But governments—state, local, national—knew a lot of what to expect. Check out the study done at LSU—two years into a five-year study using New Orleans as a test case—and it was dead on in most of its predictions.

The Times Picayune covered this extensively back in 2002-2003.

Folks who were in a position to keep an eye on these things had this information—and made decisions that diverted funds from preparedness and levee reinforcement and other decisions that will make a difference.

“It’s possible to protect New Orleans from a Category 5 hurricane,” said a Corps of Engineers guy in this 2004 article. “But we’ve got to start. To do nothing is tantamount to negligence.”

Yes, it is.

Katrina and…well, you know.

Monday, August 29th, 2005

It’s Monday evening, and Hurricane Katrina has plowed through New Orleans, leaving lots of broken stuff in its wake. At dinner time, it’s in northern Mississippi—and it’s still at hurricane strength.
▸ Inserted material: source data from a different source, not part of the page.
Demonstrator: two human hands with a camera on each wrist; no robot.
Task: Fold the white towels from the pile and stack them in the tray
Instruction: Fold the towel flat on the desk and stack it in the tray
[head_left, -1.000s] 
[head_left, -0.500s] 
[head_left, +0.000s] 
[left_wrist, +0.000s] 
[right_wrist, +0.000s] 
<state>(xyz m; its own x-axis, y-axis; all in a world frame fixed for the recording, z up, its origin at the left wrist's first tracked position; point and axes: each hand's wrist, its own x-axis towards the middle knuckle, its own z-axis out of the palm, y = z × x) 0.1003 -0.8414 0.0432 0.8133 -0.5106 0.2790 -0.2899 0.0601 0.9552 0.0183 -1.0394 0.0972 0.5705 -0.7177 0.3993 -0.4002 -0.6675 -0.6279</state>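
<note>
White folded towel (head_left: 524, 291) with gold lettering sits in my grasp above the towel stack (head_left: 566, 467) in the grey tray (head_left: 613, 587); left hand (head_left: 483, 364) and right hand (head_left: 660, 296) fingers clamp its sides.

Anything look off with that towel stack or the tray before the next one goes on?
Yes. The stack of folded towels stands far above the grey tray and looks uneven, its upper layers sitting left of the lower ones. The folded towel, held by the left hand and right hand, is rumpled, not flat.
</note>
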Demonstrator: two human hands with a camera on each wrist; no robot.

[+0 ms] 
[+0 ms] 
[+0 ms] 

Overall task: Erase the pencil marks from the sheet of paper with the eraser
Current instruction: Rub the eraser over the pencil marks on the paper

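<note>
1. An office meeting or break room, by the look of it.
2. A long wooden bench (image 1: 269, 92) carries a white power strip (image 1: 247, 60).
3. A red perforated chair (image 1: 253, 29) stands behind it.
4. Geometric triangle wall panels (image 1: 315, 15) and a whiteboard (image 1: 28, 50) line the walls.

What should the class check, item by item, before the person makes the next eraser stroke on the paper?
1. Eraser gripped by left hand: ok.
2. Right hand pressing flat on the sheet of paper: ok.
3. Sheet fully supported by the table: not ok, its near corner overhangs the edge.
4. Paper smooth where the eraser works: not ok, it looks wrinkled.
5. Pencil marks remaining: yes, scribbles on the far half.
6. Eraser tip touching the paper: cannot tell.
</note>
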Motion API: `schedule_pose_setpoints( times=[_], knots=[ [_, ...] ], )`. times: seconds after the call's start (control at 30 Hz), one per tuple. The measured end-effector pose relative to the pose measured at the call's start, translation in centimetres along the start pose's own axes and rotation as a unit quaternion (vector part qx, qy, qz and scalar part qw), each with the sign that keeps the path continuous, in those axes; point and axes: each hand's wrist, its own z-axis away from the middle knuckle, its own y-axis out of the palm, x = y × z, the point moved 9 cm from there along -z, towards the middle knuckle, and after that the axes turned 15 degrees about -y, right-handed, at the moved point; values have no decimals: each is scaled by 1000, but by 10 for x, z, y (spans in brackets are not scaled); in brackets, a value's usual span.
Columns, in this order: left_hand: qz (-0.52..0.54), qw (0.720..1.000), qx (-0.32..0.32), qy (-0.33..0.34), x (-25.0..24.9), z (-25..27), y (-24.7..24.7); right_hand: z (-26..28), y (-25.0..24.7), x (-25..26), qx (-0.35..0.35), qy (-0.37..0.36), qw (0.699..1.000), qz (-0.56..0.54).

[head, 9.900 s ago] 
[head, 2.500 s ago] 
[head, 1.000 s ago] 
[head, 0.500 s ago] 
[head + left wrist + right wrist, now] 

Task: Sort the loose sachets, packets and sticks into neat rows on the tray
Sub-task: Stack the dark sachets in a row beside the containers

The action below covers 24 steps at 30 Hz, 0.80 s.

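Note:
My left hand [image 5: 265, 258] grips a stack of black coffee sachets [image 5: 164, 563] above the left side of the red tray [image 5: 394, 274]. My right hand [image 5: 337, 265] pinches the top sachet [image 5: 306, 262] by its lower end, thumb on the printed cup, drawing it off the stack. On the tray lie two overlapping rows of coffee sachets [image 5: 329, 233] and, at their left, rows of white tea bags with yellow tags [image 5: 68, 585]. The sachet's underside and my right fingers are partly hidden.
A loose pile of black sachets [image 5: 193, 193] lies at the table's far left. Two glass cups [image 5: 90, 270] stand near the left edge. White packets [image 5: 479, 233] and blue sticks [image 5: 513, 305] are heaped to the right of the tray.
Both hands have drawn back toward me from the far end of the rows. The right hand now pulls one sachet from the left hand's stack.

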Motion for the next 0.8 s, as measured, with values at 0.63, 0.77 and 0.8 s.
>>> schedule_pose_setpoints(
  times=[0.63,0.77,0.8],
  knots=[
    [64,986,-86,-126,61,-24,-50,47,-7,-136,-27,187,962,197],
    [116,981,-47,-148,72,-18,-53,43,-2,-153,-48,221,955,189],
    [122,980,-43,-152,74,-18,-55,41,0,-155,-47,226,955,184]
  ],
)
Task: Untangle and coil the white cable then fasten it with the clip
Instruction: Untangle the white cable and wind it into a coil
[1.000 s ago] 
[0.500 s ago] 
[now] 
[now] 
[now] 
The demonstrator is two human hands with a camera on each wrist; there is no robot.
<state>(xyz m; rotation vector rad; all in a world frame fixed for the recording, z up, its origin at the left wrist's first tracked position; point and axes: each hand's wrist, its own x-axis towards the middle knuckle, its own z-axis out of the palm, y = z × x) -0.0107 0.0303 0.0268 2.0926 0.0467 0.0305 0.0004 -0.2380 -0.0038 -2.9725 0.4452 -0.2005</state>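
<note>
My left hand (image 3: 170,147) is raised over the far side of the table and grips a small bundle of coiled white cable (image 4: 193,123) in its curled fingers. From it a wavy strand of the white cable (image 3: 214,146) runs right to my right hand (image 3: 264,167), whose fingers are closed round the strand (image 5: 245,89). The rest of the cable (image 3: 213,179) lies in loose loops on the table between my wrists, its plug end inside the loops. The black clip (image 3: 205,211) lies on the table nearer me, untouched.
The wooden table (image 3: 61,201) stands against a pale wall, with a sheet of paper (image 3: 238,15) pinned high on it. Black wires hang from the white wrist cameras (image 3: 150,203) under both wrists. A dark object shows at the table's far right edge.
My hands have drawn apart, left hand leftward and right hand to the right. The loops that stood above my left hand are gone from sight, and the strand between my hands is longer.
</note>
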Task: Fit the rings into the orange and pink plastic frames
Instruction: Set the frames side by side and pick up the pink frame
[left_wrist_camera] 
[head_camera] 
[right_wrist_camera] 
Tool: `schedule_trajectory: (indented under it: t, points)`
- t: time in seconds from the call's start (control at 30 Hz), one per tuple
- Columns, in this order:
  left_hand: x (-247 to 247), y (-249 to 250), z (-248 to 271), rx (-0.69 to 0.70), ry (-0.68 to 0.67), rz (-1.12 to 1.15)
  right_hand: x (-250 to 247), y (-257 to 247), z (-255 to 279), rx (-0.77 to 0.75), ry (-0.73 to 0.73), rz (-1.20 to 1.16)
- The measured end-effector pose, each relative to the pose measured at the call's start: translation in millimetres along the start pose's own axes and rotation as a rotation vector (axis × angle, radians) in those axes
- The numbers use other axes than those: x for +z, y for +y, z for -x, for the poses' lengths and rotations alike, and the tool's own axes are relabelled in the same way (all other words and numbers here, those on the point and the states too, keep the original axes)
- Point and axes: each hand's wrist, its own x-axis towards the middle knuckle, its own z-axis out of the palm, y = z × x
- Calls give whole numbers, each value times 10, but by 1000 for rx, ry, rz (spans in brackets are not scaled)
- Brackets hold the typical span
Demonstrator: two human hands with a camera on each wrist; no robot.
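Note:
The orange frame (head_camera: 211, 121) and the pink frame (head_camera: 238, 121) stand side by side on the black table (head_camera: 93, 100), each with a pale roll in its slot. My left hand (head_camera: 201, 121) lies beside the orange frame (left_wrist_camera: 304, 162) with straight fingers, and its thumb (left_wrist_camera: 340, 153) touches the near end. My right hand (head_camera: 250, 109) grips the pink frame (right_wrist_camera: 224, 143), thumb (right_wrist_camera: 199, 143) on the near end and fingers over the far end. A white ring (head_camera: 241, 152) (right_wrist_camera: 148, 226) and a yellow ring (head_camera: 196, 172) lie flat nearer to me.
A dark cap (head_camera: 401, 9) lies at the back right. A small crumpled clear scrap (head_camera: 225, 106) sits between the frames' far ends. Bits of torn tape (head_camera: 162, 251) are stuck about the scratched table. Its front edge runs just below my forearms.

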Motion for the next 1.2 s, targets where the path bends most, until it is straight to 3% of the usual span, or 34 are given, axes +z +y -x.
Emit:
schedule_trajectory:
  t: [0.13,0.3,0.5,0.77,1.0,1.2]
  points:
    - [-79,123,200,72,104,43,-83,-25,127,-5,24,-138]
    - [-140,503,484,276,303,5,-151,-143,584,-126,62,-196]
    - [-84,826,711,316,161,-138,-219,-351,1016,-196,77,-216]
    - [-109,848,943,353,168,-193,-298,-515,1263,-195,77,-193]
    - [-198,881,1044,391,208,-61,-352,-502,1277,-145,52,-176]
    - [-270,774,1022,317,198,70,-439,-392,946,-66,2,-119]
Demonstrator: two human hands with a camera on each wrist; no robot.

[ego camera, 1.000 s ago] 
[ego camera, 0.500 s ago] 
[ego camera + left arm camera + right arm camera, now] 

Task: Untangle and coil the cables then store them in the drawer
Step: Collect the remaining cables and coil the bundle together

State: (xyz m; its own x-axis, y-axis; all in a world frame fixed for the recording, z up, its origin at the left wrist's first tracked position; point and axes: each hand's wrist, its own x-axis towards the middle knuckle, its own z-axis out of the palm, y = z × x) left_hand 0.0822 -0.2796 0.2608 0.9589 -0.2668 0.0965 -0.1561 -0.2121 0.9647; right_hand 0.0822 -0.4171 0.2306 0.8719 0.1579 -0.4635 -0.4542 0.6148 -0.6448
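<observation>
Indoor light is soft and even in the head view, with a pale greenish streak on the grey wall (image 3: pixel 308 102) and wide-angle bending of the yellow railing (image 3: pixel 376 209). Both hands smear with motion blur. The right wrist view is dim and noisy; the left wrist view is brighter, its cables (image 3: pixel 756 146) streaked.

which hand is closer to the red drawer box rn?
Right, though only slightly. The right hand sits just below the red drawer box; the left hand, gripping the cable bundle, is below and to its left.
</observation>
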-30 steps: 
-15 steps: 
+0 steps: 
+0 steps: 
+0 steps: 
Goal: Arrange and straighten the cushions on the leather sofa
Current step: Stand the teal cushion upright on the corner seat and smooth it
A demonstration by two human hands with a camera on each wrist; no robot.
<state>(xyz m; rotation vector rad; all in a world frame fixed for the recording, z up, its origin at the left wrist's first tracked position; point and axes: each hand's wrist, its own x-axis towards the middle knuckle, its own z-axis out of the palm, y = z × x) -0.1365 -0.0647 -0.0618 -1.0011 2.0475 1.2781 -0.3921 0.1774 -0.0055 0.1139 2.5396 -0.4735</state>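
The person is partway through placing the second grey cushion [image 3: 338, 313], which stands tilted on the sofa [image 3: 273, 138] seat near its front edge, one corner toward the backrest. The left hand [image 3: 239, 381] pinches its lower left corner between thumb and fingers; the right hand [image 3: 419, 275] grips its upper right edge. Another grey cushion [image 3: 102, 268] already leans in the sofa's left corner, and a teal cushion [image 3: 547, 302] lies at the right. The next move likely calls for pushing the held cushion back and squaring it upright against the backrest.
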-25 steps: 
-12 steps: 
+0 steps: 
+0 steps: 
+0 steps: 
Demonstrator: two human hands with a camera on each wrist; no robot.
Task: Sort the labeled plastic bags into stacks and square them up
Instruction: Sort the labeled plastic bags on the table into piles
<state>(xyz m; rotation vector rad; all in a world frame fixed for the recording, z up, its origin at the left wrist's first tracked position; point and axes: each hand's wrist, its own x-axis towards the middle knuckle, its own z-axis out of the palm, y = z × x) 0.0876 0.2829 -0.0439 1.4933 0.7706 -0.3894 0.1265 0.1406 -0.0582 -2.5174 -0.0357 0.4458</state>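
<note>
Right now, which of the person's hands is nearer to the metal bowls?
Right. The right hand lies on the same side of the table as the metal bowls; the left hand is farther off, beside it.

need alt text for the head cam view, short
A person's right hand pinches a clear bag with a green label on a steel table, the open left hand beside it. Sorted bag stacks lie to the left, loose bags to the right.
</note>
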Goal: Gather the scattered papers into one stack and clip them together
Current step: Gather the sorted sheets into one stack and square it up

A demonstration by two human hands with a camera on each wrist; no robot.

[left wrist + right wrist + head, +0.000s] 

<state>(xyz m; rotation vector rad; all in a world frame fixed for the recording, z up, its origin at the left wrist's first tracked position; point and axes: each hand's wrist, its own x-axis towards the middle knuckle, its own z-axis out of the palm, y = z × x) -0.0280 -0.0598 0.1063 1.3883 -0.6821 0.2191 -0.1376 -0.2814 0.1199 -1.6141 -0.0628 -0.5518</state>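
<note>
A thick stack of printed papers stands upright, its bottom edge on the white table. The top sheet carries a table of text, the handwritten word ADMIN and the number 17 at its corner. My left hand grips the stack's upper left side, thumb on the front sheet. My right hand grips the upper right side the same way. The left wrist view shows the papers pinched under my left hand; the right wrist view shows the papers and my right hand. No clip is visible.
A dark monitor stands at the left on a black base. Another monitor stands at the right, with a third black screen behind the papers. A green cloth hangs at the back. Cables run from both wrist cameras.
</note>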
Now, we get the leavings—thunderstorms, tornadoes perhaps, and more. because of the news buildup on this storm, and because I’ve never accumulated any really good hurricane imagery, I set my g5 to suck down (using curl and a quick cron script) all kinds of radars and sat images every 20 minutes, and tossed the stacks of jpegs into After Effects to make some quick timelapses. The results were very cool.

Now, let’s just hope it’s a relatively quiet night here…I feel for the folks to our west—they’ve got some mighty cleanup to do.

Early August linkettes.

Wednesday, August 10th, 2005

My sister is going on Jeopardy a second time…wish her luck!

* * * * *

The San Francisco Chronicle’s Peter Hartlaub talks about how today’s effects-laden are leaving audiences with more of a feeling of numbness than wonder. In it, he quotes a legend of another era:

“I’ve always felt that the miraculous image was very unique in the 1950s. To see something like the Cyclops was a novelty. Now today you see so many strange things in a 30-second commercial. There’s no longer the amazement of the amazing things.”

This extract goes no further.